_Instructions to follow_: Every line containing "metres" should be identified and copied from the data below.

_Dataset content_:
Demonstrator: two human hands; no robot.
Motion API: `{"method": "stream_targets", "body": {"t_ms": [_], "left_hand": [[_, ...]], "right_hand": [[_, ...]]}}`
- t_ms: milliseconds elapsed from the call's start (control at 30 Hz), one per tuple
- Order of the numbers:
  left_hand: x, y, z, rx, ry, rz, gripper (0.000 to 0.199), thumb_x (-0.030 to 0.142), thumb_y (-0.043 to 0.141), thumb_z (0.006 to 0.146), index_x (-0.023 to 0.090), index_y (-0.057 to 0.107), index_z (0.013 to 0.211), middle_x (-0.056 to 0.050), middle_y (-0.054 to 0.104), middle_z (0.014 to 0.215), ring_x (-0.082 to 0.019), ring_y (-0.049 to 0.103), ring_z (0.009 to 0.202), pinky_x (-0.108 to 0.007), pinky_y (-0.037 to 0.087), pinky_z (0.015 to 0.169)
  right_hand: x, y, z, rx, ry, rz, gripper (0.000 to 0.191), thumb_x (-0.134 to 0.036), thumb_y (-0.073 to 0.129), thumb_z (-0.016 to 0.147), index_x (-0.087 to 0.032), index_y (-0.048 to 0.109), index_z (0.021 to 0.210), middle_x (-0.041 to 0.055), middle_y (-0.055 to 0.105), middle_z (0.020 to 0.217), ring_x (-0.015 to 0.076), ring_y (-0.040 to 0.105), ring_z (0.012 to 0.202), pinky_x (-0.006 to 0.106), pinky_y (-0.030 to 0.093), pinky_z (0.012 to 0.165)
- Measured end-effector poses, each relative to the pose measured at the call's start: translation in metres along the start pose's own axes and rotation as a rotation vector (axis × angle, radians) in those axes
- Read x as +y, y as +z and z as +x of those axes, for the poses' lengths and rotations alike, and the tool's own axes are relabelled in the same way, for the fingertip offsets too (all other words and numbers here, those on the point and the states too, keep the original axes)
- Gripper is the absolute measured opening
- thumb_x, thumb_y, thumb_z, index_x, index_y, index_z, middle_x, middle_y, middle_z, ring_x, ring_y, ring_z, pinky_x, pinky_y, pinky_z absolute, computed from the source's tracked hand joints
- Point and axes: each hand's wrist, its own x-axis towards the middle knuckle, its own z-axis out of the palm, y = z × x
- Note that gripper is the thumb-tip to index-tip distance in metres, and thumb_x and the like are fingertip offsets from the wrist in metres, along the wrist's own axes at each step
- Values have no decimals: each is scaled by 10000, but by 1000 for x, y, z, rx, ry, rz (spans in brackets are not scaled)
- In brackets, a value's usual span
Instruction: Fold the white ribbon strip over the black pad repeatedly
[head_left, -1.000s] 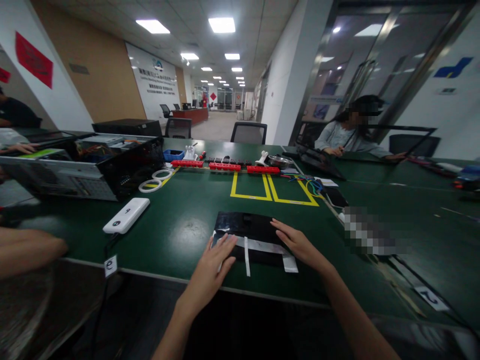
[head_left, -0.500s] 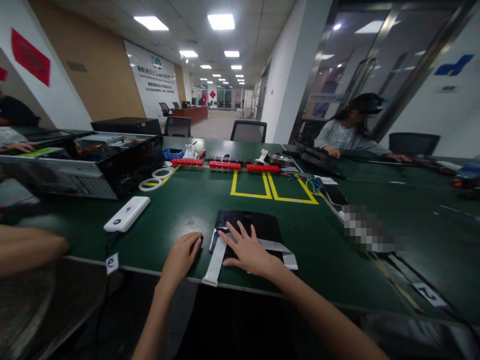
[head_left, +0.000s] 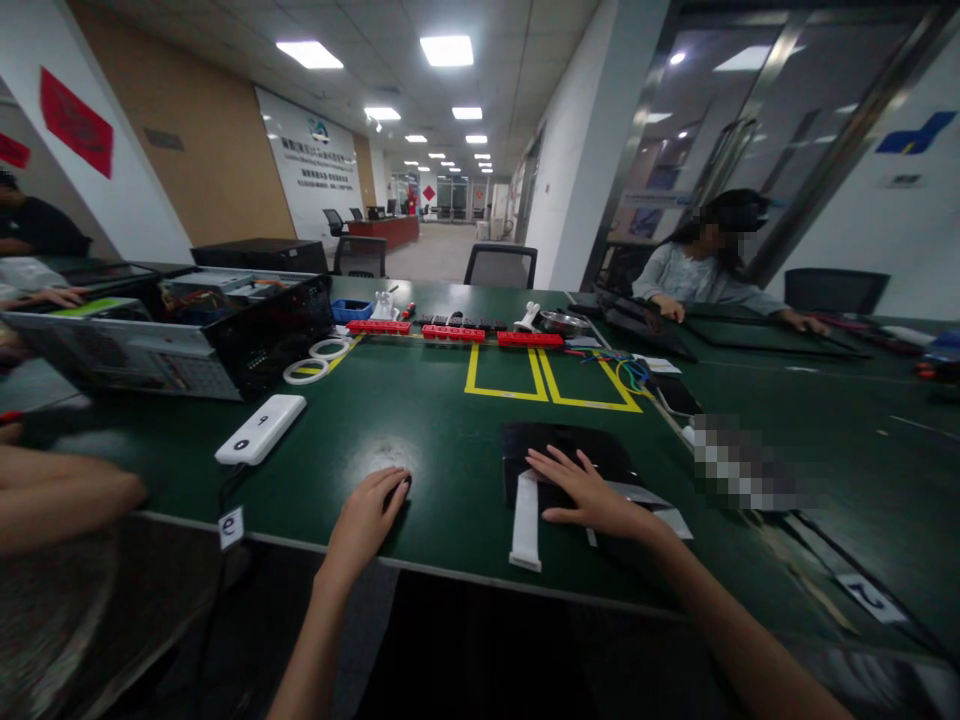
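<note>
My right hand (head_left: pixel 589 493) lies flat with fingers spread on a thin, glossy black panel (head_left: pixel 622 450), pressing against it and holding nothing. A flat white ribbon cable (head_left: pixel 526 525) comes out from under its fingertips toward the table's near edge. Another pale ribbon cable (head_left: pixel 671 520) sticks out to the right of the wrist. My left hand (head_left: pixel 371 510) rests on the green table to the left of the panel, its fingers curled and together. Something small and dark (head_left: pixel 405 482) shows at its fingertips, too little to name.
An opened computer case (head_left: pixel 172 330) stands at the left, near a white power bank (head_left: pixel 261 430) and white rings (head_left: pixel 306 371). Red strips (head_left: pixel 453 332) line the back, beyond yellow tape outlines (head_left: pixel 506 392). Coloured wires (head_left: pixel 634 372) and a phone (head_left: pixel 677 394) lie right. Another person (head_left: pixel 712 260) sits there.
My right hand has slid the black panel and its ribbon cables to the right across the table, away from my left hand. The left hand has stayed almost in place.
</note>
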Motion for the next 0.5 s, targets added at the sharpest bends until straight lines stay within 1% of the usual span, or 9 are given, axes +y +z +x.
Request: {"method": "stream_targets", "body": {"t_ms": [100, 200, 267, 333, 500], "left_hand": [[1, 0, 0, 2, -4, 8, 308, 327, 424, 924, 195, 665, 1063, -69, 674, 1121, -210, 614, 1056, -378, 462, 958], [0, 2, 0, 12, 3, 7, 305, 331, 425, 922, 204, 665, 1058, -66, 677, 1115, -215, 617, 1050, -389, 461, 958], [0, 3, 1, 15, 8, 5, 303, 331, 425, 921, 208, 664, 1061, -64, 677, 1116, -217, 617, 1049, -396, 458, 961], [-1, 3, 1, 10, 7, 6, 306, 331, 423, 921, 208, 663, 1066, -64, 676, 1119, -218, 616, 1049, -398, 458, 960], [0, 2, 0, 12, 2, 7, 309, 340, 420, 924, 211, 664, 1064, -66, 676, 1117, -220, 615, 1049, -402, 464, 952]], "right_hand": [[39, -3, -28, 43, 101, 36, 771, -589, 533, 788, -338, 221, 1446, 58, 212, 1519, 283, 58, 1401, 616, -1, 1071], [66, -8, -52, 80, 164, 71, 761, -584, 559, 763, -325, 292, 1427, 76, 236, 1509, 292, 69, 1397, 621, -7, 1065], [75, -13, -63, 79, 190, 91, 751, -582, 578, 743, -322, 340, 1407, 78, 255, 1501, 294, 77, 1394, 618, -11, 1066], [78, -18, -70, 62, 207, 105, 742, -575, 600, 723, -322, 383, 1385, 77, 276, 1491, 291, 86, 1392, 609, -15, 1070], [79, -24, -76, 44, 236, 110, 752, -566, 636, 683, -297, 437, 1357, 82, 303, 1476, 290, 98, 1387, 597, -19, 1078]]}}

_Answer space_:
- Measured end-effector poses, each relative to the pose measured at the call's start: translation in metres along the start pose's own axes and rotation as a rotation vector (axis × angle, radians) in those axes
- Note that gripper is the thumb-tip to index-tip distance in metres, and thumb_x and the like are fingertip offsets from the wrist in metres, along the wrist's own axes at each step

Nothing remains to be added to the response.